Later on, linking Bakhtin to Ecofeminism helps to explore how each writer emphasized or marginalized the voice of nature in each novel. Ecofeminism is mainly concerned with the suppressed nature in relation to the suppressed female, linking females to Mother Earth. Dealing with post-colonial ecocritical subjects as genderless would naturally lead, according to the patriarchal system, towards a ”universal” category of masculinity. Focusing on gender as a constitutive part of ecocriticism exposes how the battles between natives and colonizers have usually been represented as masculine, native women as well as nature, constituting the terrain on which the battles were fought. Thus, women and nature’s power of sustenance and resistance is reduced or even totally discarded. This will also create a natural link with Alice Walker’s Womanism.

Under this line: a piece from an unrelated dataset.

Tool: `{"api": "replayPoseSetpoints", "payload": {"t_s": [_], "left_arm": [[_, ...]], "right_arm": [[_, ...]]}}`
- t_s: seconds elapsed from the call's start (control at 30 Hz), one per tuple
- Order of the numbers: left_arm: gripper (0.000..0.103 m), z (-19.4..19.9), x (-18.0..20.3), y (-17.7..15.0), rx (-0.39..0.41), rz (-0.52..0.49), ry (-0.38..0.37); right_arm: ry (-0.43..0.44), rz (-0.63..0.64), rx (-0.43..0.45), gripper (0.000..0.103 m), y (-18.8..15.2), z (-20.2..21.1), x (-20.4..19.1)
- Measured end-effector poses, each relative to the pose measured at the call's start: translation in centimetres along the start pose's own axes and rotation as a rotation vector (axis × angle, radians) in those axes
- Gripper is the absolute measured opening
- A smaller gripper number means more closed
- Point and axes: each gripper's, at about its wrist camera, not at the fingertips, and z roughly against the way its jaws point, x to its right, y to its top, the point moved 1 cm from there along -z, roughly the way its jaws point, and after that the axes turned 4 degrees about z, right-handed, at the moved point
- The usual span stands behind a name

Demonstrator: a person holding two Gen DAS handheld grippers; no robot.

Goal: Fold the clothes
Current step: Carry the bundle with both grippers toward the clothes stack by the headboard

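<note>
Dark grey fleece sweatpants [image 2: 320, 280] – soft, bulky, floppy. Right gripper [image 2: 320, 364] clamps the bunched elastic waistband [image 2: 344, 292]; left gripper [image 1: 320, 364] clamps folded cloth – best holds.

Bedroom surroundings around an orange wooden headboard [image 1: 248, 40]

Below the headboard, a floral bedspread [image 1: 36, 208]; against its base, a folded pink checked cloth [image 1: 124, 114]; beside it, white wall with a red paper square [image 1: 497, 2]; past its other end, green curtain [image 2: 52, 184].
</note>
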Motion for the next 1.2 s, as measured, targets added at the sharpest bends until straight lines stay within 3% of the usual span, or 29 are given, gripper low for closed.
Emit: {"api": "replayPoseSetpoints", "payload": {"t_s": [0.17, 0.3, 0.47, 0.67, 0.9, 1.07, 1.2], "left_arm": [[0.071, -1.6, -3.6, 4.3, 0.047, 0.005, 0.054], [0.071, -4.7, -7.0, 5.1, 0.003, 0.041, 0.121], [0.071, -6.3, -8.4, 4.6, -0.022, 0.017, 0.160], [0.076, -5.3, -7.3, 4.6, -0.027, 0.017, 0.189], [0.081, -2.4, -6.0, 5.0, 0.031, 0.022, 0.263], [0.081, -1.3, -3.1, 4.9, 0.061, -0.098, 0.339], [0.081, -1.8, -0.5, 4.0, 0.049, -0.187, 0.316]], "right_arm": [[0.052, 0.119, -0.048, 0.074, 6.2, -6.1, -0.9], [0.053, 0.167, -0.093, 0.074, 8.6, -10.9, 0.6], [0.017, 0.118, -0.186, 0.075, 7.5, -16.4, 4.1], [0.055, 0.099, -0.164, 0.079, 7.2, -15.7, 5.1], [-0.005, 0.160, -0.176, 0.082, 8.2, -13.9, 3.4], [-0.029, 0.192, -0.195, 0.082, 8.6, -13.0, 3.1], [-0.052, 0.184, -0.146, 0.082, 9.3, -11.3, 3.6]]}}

The thesis also uses Black Feminism and Patricia Hill Collins’ three-step black feminist methodology to create an epistemology representative of black women’s standpoints on valid sources of knowledge. The three steps are: 1) include experience/ give authority to experience, 2) use of dialogue/ reflection and 3) coming to voice/ resistance.
Thesis Chapters
The thesis is divided into three chapters and a conclusion. Chapter I; ‘Introduction’ deals with Achebe and Nwapa’s legacies, a historical brief, hypothesis and aim, research questions and methodology. Chapter II; ‘National Issues’ discusses national resistance of colonial discourse through language, culture, Igbo Cosmology, mythology, folktales and literature. It also shows how Nwapa gives voice to Achebe’s silenced females through a dialogue between African male and female writers through dialogism. Chapter III; ‘Gender Issues’ explores female empowerment, mother-daughter relationships as well as women and nature in both novels. Finally, the Conclusion presents the thesis findings.